Shohei Ohtani is doing things on the baseball field that make your jaw drop, and through 39 games in 2025, he’s batting .308 with 12 homers, 10 stolen bases, and a 1.051 OPS—numbers that scream superstar. But when Alex Rodriguez was asked point-blank by Zach Gelb on The Zach Gelb Show if Ohtani is the best player he’s ever seen, A-Rod didn’t hesitate to crown someone else: Barry Bonds. And he made a compelling case that’s got fans on both sides of the debate fired up.

Rodriguez didn’t hold back on his admiration for Bonds, calling him “head and shoulders above everyone, almost like Michael Jordan—just a class of his own.” He pointed to Bonds’ pedigree, noting that the Giants legend is baseball royalty with Willie Mays as his godfather and Bobby Bonds as his dad. “Barry Bonds was so good it’s hard to articulate how good this guy was,” Rodriguez said. It’s high praise from someone who played against Bonds at his peak and knows what greatness looks like.
But A-Rod wasn’t dismissing Ohtani entirely—he’s just as captivated by the Dodgers’ two-way star as the rest of us. He acknowledged that Bonds never pitched or threw 100 mph (though he jokingly added that Bonds would probably claim he could). Rodriguez called Ohtani “the most unique, the most special player” he’s ever seen, especially when factoring in his pitching. “When he’s able to pitch as well, then it only becomes a class of two—Shohei and Babe Ruth,” Rodriguez said. Ohtani’s not back on the mound yet in 2025, but when he is, with his career 3.01 ERA and 31.2% strikeout rate, that two-way magic will be on full display again.
Let’s break down the Bonds-Ohtani comparison. Through his first eight MLB seasons, Ohtani has 237 homers, edging out Bonds’ 222 in the same span (though Bonds finished with 762, the all-time record). Both won three MVP awards in those years—Bonds eventually nabbed seven. Ohtani started his MLB career at 23, two years later than Bonds, which makes his numbers even more impressive. On the basepaths, Bonds was a menace early on, racking up 280 steals in his first eight seasons compared to Ohtani’s 155. But here’s the kicker: last year, Ohtani became the only player in MLB history to post a 50-50 season—50 homers and 50 steals—something Bonds never did, especially since Ohtani wasn’t pitching and could run wild.

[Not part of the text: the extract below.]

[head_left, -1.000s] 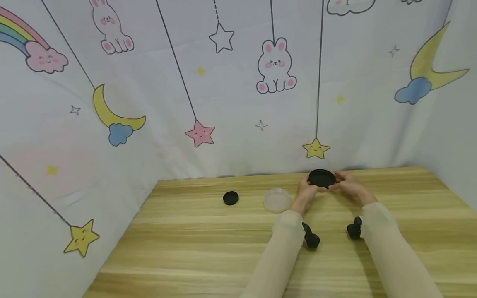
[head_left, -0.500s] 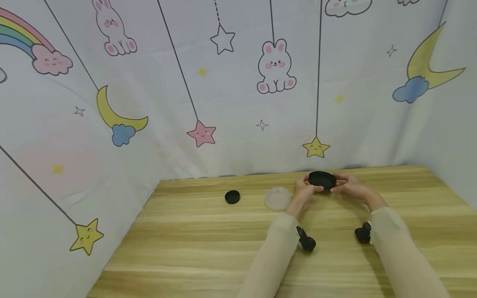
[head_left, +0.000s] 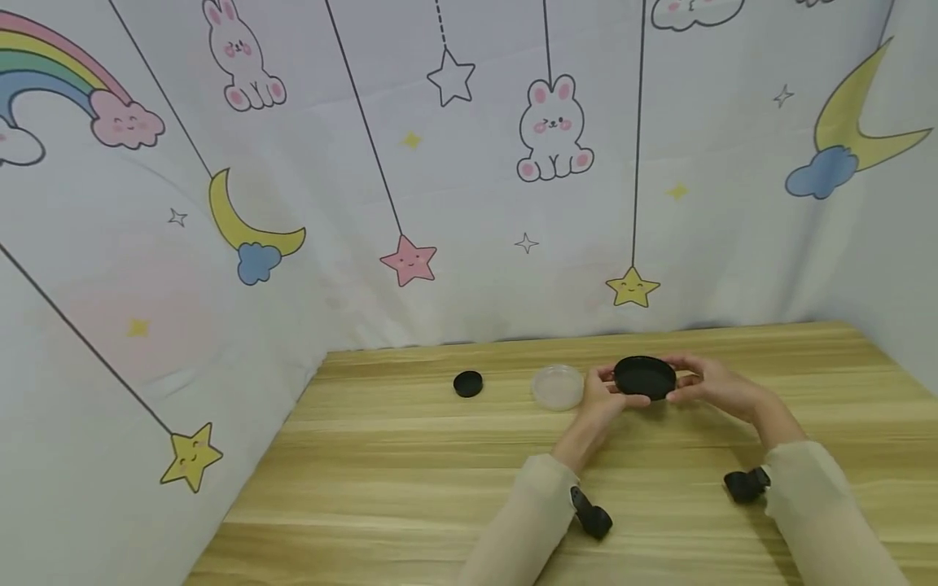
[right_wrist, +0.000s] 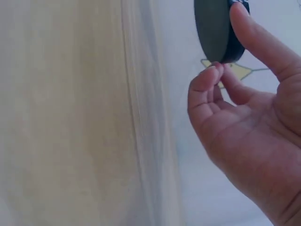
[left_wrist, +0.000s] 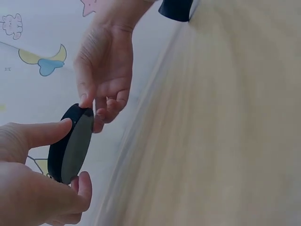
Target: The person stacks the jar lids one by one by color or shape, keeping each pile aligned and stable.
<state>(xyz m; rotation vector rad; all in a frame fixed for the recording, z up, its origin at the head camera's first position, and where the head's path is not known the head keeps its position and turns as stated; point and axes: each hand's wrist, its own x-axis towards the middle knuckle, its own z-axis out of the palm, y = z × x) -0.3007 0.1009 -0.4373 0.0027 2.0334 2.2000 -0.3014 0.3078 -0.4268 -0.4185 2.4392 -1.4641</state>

Ohtani’s got two big edges over Bonds: he’s a two-way player, and he’s never been linked to performance-enhancing drugs, unlike Bonds, whose legacy carries that asterisk for many fans. Bonds’ raw hitting prowess was unmatched, but Ohtani’s ability to dominate as both a hitter and pitcher puts him in a category of his own. Rodriguez’s take highlights the tension in this debate—Bonds was a pure hitter who redefined the game, while Ohtani’s rewriting what’s possible as a dual-threat star. For Dodgers fans watching Ohtani mash in 2025, the GOAT conversation is heating up, and it’s only a matter of time before he’s back on the mound adding fuel to the fire. Who do you think takes the crown?